To do this, EQLT screens the language of potential holdings’ equal employment opportunity statements, as well as the benefits and privileges offered to same-sex partners. EQLT currently holds 241 stocks with a minimum market capitalization of $250 million. Of those companies, 23% reside in the consumer discretionary sector, while 22% and 17% are comprised of financials and IT stocks, respectively.
Its top holding, Virgin America Inc (VA), was recognized in the 2016 edition of the Corporate Equality Index with a 90% rating (down from 100% in 2015). The rating criteria considers factors from “has contractor/vendor non-discrimination standards that include sexual orientation and gender identity” to “offers transgender-inclusive health insurance coverage.” Its second-largest holding, Office Depot (ODP) earns a score of 100%, a fact it brags about in a press release.
Socially Responsible Investments: SPDR SSGA Gender Diversity Index ETF (SHE)
Impact: Gender Diversity
If you want to gauge the wellbeing of an economy, look toward women. According to McKinsey & Company, complete gender parity in the workforce would add a whopping $12 trillion to $28 trillion to the global economy by 2025:
A “best in region” scenario in which all countries match the rate of improvement of the fastest-improving country in their region could add as much as $12 trillion, or 11 percent, in annual 2025 GDP. In a “full potential” scenario in which women play an identical role in labor markets to that of men, as much as $28 trillion, or 26 percent, could be added to global annual GDP by 2025.
Yet, the C-Suite hasn’t seen too many women break that glass ceiling, as only 4% of U.S. companies in the S&P 500 Index are helmed by a woman. That’s what the SPDR SSGA Gender Diversity Index ETF (SHE) aims to disrupt by investing in large-cap stocks with a gender diverse senior leadership. The SSGA claims a portion of revenue goes to charitable organizations that “seek to partner in innovative ways with educational programs to remove bias and empower women to take their place in business leadership.”
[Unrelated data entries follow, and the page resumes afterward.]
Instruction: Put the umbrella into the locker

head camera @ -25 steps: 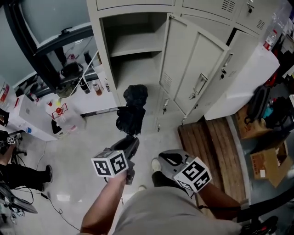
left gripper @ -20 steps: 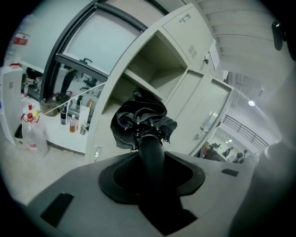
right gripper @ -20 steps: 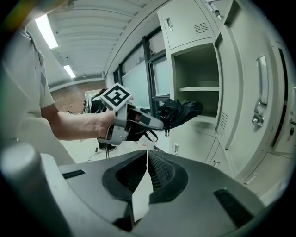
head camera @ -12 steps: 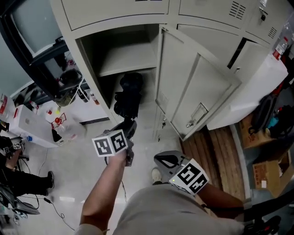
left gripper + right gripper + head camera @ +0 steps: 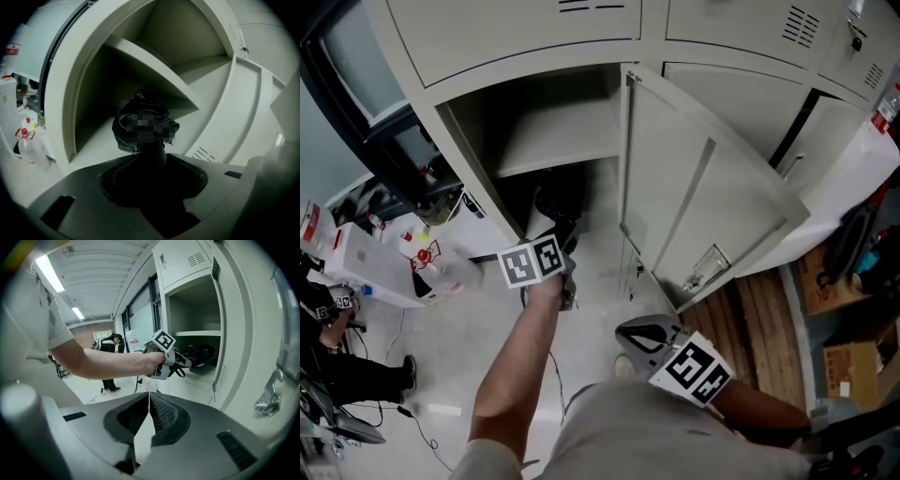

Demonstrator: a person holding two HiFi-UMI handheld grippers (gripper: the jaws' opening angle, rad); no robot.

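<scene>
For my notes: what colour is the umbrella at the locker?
The umbrella is black, seen best in the left gripper view.

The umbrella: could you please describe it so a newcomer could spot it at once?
Find the beige locker whose door stands open. Under its shelf, the left hand-held gripper holds the folded umbrella, the only black, crumpled bundle against the pale metal.

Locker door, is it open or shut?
Open. The locker door stands swung out, so the shelf inside shows, with the black umbrella poking in below it.
</scene>
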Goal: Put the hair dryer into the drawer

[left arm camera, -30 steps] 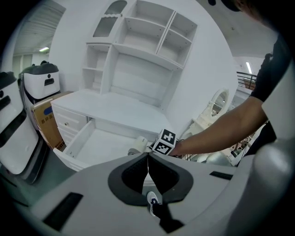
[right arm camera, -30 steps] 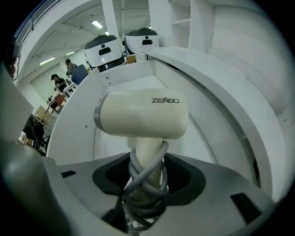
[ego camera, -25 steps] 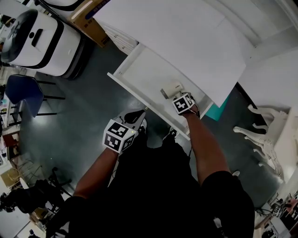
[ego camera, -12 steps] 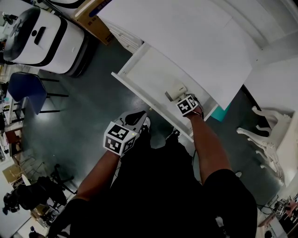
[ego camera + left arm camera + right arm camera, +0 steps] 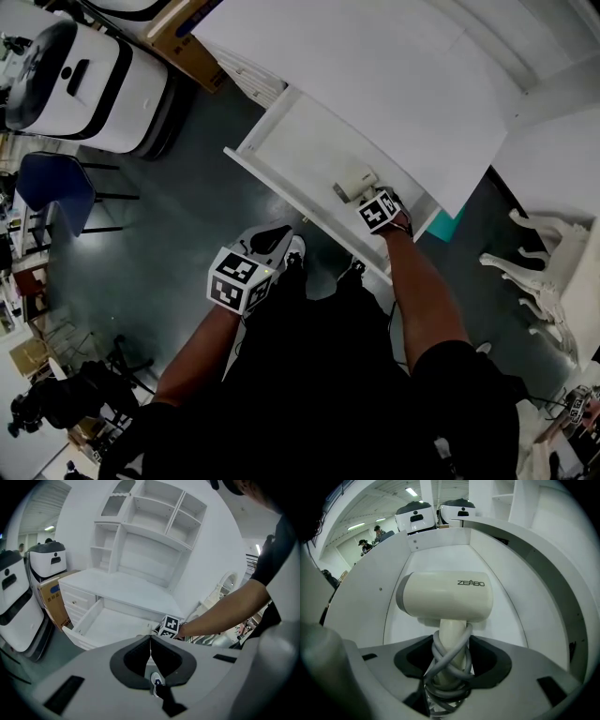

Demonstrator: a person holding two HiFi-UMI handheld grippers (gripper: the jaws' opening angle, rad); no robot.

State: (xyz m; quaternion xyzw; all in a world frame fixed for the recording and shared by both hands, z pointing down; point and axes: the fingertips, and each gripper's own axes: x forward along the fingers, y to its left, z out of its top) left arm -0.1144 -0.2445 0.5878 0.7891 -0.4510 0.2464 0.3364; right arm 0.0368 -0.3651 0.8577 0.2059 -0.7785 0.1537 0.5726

So what does that mean exactly? SSGA specifically supports companies that partner with elementary to high schools to address gender bias and empower young girls to become leaders of business in areas with low representation — such as STEM careers (science, technology engineering and math).
Top holdings include Home Depot (6.62%), Berkshire Hathaway (6.48%) and Oracle (4.94%). HD, in particular, increased minority and female associates by 126% and 84%, respectively, from 2000 to 2012. And while Warren Buffett’s company may’ve been called one of the worst companies for diversity because it doesn’t aim to diversify its ranks, it actually does a decent job putting women on the payroll. There’s even a book on it.
As of this writing, John Kilhefner did not hold a position in any of the aforementioned securities.